El sueño se terminó: Alemania es el nuevo campeón del mundo. Pero Argentina es un dignísimo subcampeón. El elenco germano se impuso por 1 a 0 en el tiempo suplementario y obtuvo así su cuarto título mundial. La selección de Sabella hizo un papel fenomenal, llevó a los europeos a tiempo extra y contó con chances de ganar el juego. El juez italiano Rizzoli no cobró un claro penal para Argentina en los segundos 45 minutos.
El trámite del cotejo fue el que se esperaba: Alemania con las líneas adelantadas, moviendo el balón a lo ancho de la cancha hasta tratar de meter la estocada al fondo de la defensa nacional; Argentina con los sentidos alerta, esperando para meter el zarpazo de contra con la velocidad de Messi y Lavezzi y apoyado en el orden y la solidez de Mascherano y Biglia.
El conjunto albiceleste pudo golpear en el primer tiempo reglamentario, etapa en la que contó con la jugada más clara del partido: Schweinsteigger quiso jugar para su arquero y habilitó a Higuaín, que se apuró a rematar ante Neuer y agarró el balón mordido, enviándolo a un costado del palo derecho. Un rato después, al propio 9 argentino le anularon de manera correcta su grito.

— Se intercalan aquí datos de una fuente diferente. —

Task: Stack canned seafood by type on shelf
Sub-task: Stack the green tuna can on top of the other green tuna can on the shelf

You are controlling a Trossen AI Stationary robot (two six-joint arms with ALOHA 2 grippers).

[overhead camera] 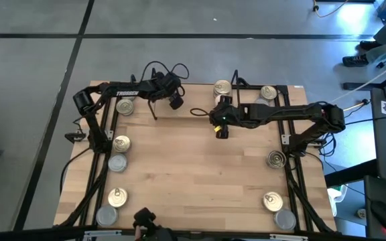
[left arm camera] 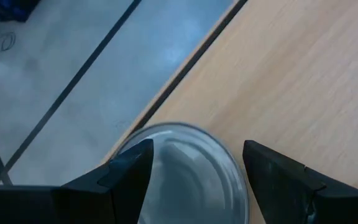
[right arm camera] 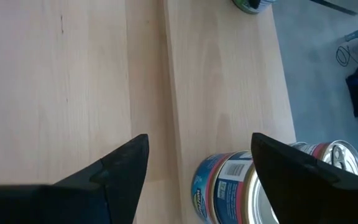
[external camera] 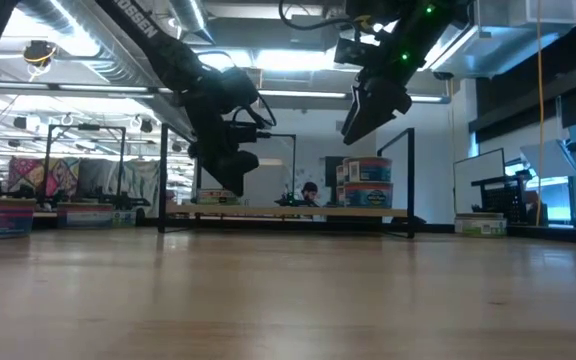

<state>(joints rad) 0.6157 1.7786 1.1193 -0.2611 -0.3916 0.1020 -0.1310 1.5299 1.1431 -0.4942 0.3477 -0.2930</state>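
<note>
Two grippers hang above the far half of the wooden table. The left gripper (overhead camera: 175, 102) has its dark, wedge-shaped fingers (left arm camera: 126, 180) spread wide with nothing between them; its wrist view looks down between them onto a silver-lidded tin (left arm camera: 185, 174), round and smooth, sitting near the table's edge with grey floor beyond. The right gripper (overhead camera: 220, 131) is likewise parted and empty, its fingers (right arm camera: 120, 171) framing pale, straight-grained planks and a stack of tins (right arm camera: 229, 186) with blue and pink labels, topped by a shiny lid.

From above, the canned seafood lies scattered along the table's sides: gold pull-tab tins (overhead camera: 121, 143) and plain grey ones (overhead camera: 117, 163) by the left rail, more gold (overhead camera: 273, 201) and grey (overhead camera: 285, 219) by the right rail, and a few near the back, one (overhead camera: 222, 88) close to the right arm. Thin black rails (overhead camera: 100, 175) edge the table (overhead camera: 193, 174).

The low view alone shows height: both grippers float well clear of the tabletop, and the shelf (external camera: 288, 212), a thin black wire frame on a light wood base, stands at the far edge with two labelled tins stacked (external camera: 366, 182) on it. A person sits in the room beyond.
</note>
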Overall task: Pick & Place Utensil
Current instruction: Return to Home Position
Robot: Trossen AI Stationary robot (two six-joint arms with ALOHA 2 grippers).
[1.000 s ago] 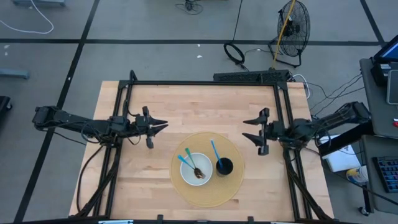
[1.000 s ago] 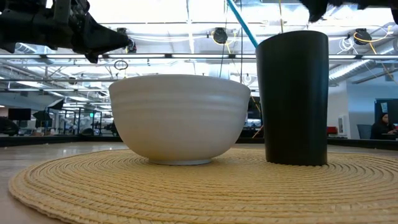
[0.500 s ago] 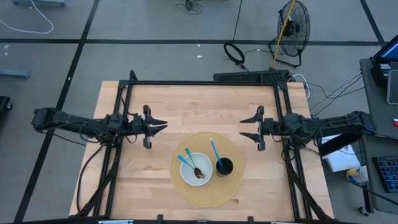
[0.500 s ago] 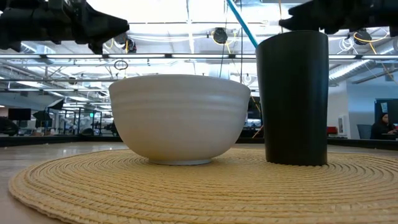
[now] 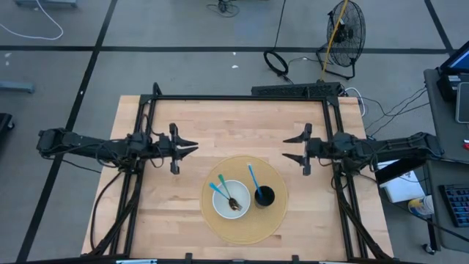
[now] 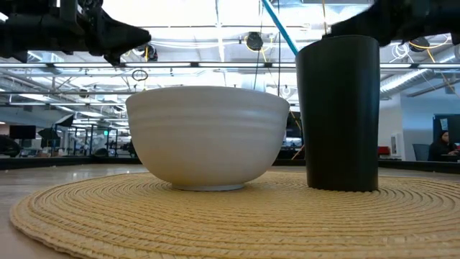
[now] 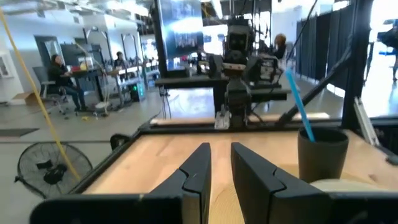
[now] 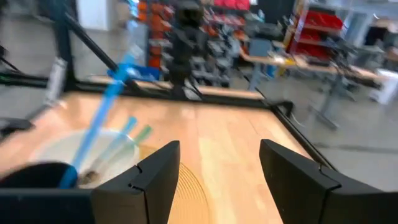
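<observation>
A white bowl [image 5: 239, 192] and a black cup [image 5: 264, 196] stand on a round woven mat [image 5: 245, 229] at the table's near middle. The bowl holds two utensils, one with a blue handle [image 5: 217, 190] and one with a green handle [image 5: 224, 184]; their handles lean on its rim. A third utensil with a blue handle [image 5: 252, 177] stands tilted in the cup. My left gripper [image 5: 192, 147] hovers left of the mat, its fingers a narrow gap apart [image 7: 220, 149], empty. My right gripper [image 5: 287, 149] hovers right of the mat, wide open [image 8: 219, 146], empty.
A black frame [image 5: 242, 97] runs along the table's far, left and right sides. Bare wood lies between the two grippers and beyond the mat toward the far edge. In the low view both grippers hang above the level of the bowl [image 6: 208, 137] and the cup [image 6: 341, 115].
My right gripper has gone a little toward the table's far and left edges as its arm straightened out, and it stays open. My left gripper has kept almost still. The bowl, cup and utensils have not moved.
</observation>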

Pero en ese primer tiempo también pudo haber sufrido el gol alemán, si el palo no hubiera devuelto el cabezazo de Howedes cuando estaba por sonar el silbato del juez. En el segundo tiempo reglamentario, el árbitro italiano ignoró una fuerte falta del arquero teutón ante el Pipa dentro del área, que hubiera significado penal y expulsión del 1. Todo fue músculo y busca de una réplica por el lado nacional; circulación de balón con las subidas de Lahm y las conexiones entre Ozil y Muller, pero todas estériles.
El alargue llegó con los alemanes algo más adelantados y Argentina aguantando, armado y apostando a una corrida de Agüero o Palacio. El suplementario arrancó con una chance clara para Schurrle que contuvo Romero; y en esos primeros quince minutos Palacio tuvo una ocasión clara tras centro de Rojo, que acabó afuera por poco.
El gol de la definición llegó a ocho minutos del epílogo: un centro desde la izquierda tomó mal parada a la zaga nacional y el ingresado Goetze la bajó con el pecho detrás de Demichelis y sometió a Romero en el área menor. Argentina quiso reaccionar, pero le faltaron fuerza y fútbol para poder forzar los penales. El pitazo final decretó el título alemán.
Pese al sinsabor por la derrota, es irreprochable el trabajo del seleccionado de Sabella. Que ganó su grupo invicto, con un juego que fue de menor a mayor; que sacó con sufrimiento pero merecidamente a Suiza, Bélgica y Holanda en cada instancia previa y que acabó sucumbiendo ante la potencia de Alemania, que es a todas luces un justo campeón. Pero que le devolvió a nuestro país el orgullo futbolero que venía tocado en los últimos mundiales.